◆ TRY IT ◆
From the records that follow, return exactly the lines beginning at the one that contains "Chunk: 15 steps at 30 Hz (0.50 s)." and ending at the one that contains "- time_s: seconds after", pictures left out.

[Opening EXERCISE INPUT section]

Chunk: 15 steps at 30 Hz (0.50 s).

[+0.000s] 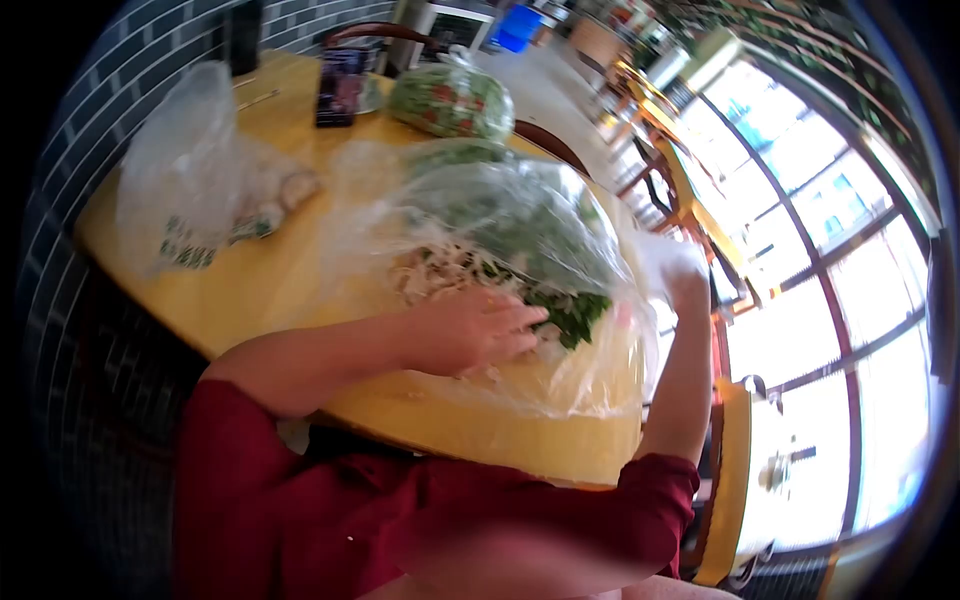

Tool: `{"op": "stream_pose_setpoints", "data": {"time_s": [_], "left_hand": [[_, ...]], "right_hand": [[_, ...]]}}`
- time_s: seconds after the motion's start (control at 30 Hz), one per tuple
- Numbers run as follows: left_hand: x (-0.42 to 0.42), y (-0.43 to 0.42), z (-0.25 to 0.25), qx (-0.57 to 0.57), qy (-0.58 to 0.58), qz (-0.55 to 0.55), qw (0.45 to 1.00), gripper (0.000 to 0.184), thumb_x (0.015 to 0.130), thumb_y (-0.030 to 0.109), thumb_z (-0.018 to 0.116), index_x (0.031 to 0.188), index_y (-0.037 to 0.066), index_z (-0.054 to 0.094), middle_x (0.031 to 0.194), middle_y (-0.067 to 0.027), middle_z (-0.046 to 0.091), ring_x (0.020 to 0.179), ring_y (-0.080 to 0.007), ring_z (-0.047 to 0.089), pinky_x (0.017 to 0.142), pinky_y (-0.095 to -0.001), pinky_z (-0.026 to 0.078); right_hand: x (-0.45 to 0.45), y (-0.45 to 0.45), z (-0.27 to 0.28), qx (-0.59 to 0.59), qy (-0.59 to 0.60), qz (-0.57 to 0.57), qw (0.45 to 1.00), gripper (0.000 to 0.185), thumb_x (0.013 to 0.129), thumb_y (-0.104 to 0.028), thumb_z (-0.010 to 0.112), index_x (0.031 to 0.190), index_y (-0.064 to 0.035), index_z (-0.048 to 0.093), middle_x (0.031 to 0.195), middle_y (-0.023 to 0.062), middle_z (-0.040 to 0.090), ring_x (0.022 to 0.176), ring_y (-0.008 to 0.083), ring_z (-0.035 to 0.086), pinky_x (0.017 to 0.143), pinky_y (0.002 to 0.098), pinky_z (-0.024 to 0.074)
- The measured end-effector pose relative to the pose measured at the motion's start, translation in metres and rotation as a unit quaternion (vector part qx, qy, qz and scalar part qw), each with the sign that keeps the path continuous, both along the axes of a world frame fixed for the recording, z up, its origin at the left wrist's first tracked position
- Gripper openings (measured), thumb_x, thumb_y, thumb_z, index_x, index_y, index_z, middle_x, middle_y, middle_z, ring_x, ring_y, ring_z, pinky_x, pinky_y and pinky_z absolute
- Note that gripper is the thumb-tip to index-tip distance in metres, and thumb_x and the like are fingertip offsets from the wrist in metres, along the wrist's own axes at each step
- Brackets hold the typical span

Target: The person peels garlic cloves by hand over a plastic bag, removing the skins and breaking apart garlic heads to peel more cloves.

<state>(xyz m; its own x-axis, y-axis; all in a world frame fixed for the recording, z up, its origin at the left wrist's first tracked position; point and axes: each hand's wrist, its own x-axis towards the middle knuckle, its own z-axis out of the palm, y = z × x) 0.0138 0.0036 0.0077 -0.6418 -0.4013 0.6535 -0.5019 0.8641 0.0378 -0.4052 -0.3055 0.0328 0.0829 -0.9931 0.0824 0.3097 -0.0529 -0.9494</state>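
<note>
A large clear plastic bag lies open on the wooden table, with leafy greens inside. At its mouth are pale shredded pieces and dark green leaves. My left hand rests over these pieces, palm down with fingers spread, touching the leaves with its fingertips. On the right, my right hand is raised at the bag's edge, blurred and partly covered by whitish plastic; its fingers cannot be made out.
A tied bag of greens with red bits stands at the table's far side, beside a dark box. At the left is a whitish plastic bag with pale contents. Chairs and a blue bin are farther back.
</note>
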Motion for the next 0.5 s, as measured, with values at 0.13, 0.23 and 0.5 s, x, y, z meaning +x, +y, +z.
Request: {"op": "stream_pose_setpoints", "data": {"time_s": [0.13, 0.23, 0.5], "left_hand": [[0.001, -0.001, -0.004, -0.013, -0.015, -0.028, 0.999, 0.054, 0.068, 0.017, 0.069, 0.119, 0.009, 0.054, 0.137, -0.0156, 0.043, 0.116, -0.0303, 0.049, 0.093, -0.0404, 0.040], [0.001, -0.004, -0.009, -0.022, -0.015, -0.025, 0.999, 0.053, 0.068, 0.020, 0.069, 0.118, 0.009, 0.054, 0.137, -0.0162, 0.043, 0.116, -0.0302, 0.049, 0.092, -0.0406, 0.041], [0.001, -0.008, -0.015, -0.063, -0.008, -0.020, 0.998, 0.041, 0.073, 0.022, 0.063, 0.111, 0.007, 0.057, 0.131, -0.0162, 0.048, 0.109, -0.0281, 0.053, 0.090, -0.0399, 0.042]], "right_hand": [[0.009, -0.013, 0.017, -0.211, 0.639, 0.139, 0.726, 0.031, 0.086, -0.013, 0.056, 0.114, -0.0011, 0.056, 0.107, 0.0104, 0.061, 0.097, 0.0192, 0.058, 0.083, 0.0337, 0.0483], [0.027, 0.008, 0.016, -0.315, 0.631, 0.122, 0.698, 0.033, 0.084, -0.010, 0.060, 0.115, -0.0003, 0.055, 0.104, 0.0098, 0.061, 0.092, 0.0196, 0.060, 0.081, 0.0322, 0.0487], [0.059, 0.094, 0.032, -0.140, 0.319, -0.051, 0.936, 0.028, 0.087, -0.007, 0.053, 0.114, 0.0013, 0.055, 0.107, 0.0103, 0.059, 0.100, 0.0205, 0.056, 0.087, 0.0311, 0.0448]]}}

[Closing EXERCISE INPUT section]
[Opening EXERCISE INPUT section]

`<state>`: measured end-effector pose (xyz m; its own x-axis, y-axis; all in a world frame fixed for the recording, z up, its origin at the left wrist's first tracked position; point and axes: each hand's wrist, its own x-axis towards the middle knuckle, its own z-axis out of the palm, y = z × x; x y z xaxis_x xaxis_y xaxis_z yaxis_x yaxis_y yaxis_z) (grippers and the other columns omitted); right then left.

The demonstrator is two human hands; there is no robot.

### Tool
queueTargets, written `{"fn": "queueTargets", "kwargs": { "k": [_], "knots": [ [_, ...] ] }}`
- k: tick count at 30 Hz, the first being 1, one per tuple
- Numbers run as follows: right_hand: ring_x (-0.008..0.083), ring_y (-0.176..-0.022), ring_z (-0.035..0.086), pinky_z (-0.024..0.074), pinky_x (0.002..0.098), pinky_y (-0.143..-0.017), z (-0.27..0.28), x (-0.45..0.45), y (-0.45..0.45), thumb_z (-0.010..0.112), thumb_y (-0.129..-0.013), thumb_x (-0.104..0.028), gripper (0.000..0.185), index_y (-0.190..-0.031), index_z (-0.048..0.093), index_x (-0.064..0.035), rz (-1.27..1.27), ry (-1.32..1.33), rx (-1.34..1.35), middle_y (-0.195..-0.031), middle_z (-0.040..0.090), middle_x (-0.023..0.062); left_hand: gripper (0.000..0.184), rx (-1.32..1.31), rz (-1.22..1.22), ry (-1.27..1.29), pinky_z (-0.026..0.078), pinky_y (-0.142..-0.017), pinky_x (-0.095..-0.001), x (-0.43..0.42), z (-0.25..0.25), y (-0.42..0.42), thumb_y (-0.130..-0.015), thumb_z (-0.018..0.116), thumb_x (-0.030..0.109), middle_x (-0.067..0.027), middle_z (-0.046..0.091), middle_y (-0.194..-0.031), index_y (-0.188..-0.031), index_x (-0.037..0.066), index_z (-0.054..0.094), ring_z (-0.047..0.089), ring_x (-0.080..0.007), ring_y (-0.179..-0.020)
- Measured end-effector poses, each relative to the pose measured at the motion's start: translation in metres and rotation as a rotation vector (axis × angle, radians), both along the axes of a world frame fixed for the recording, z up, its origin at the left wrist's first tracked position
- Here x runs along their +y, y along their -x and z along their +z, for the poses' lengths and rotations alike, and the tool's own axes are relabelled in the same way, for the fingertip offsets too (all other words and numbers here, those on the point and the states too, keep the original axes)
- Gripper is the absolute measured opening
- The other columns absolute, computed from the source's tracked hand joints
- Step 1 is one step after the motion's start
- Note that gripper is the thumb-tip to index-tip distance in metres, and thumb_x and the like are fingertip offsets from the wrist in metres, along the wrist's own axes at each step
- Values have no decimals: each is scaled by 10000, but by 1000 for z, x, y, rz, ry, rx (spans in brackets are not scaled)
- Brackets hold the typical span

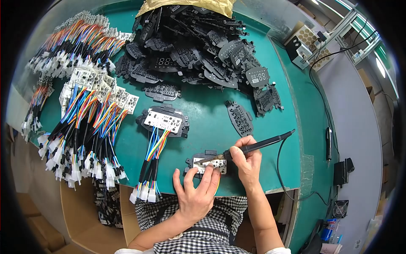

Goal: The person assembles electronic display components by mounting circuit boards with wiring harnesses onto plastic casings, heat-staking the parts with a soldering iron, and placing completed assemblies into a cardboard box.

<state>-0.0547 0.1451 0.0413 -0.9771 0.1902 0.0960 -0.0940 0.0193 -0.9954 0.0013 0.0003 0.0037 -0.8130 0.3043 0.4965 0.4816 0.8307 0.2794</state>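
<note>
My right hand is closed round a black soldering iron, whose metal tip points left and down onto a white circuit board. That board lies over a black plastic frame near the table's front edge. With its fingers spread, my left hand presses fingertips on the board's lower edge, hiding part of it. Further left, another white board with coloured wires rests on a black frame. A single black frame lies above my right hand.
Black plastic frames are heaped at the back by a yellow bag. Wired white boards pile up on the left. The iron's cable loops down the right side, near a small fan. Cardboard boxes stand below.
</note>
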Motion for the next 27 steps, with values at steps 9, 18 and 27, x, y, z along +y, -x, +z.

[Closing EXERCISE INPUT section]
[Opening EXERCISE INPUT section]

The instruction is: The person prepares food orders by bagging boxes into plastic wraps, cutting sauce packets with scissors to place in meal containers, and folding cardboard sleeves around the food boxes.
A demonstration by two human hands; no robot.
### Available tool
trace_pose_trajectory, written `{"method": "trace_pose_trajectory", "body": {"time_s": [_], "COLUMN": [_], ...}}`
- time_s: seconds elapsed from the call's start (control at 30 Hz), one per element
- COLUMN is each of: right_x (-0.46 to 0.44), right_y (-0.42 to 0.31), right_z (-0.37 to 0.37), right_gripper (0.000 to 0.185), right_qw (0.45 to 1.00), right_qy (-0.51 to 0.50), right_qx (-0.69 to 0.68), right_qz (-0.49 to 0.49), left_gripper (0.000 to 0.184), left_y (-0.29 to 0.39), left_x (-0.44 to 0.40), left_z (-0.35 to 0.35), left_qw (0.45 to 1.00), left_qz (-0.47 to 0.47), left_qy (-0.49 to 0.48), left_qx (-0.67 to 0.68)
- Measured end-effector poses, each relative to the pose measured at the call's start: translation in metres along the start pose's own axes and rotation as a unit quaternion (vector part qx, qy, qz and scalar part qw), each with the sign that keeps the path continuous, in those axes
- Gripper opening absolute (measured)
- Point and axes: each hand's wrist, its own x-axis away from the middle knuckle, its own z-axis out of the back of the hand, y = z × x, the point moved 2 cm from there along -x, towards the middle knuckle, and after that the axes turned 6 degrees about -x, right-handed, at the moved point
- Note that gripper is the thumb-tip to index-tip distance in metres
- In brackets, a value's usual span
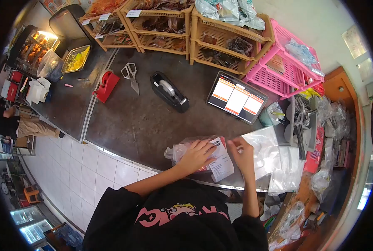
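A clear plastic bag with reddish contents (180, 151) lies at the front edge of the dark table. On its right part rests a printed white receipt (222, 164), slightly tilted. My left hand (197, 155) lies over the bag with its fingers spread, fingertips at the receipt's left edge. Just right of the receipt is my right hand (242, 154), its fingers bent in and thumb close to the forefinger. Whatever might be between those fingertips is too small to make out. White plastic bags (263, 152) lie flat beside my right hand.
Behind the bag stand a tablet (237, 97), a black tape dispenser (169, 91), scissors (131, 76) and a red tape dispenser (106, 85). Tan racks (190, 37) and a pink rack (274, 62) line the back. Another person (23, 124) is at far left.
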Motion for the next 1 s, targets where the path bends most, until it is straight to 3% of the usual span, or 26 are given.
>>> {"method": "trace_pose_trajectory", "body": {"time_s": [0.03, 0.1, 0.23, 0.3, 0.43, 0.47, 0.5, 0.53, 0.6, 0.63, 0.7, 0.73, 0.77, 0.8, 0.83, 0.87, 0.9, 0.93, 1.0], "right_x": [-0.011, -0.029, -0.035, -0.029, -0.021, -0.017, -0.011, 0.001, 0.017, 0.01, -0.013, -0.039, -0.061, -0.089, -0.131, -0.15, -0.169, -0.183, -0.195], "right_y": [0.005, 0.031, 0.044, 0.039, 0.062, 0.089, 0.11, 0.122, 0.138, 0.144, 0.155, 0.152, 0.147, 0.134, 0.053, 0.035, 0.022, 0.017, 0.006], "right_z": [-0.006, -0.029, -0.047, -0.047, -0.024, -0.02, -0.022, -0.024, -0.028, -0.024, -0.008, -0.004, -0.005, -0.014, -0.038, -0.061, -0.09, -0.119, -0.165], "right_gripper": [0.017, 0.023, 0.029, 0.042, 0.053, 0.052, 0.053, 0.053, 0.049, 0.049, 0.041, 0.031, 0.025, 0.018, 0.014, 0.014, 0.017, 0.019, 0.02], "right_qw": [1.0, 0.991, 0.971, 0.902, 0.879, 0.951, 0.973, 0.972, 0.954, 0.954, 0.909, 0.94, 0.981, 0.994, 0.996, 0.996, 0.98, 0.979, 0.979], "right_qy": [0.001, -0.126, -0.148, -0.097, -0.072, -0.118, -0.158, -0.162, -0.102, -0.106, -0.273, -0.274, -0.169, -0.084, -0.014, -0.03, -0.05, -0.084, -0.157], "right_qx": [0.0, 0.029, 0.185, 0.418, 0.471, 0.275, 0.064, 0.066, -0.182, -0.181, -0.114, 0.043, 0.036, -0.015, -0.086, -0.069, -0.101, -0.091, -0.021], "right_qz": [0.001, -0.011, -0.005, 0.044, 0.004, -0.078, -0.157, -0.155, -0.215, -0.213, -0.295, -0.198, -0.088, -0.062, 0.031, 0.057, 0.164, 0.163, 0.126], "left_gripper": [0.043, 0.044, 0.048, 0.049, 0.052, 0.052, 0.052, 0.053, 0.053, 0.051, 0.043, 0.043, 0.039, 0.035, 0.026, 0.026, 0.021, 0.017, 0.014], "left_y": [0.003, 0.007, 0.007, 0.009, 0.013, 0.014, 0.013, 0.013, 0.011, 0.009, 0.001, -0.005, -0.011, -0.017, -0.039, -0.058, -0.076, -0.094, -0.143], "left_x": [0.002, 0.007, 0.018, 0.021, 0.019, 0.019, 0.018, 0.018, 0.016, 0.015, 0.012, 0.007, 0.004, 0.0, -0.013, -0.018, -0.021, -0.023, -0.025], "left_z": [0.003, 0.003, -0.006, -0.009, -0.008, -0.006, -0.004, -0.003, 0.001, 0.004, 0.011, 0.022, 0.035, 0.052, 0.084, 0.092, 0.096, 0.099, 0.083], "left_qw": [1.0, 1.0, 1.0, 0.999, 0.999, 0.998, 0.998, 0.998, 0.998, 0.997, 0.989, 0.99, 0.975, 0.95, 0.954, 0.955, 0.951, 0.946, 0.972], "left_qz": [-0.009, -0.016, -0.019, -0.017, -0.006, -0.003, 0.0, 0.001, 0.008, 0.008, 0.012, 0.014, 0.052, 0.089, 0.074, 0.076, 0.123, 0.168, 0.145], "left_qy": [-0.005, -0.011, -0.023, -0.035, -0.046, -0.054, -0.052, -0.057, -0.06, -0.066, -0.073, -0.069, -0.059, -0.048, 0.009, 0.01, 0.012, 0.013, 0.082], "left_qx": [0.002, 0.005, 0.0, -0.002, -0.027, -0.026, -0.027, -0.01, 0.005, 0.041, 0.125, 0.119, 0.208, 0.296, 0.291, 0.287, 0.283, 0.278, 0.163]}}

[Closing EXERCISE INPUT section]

◆ PROBLEM SOLUTION ◆
Chunk: 15 steps at 30 Hz (0.50 s).

[+0.000s] 

Tool: `{"op": "stream_pose_setpoints", "data": {"time_s": [_], "left_hand": [[_, ...]], "right_hand": [[_, ...]]}}`
- time_s: seconds after the motion's start (control at 30 Hz), one per tuple

The output shown is complete.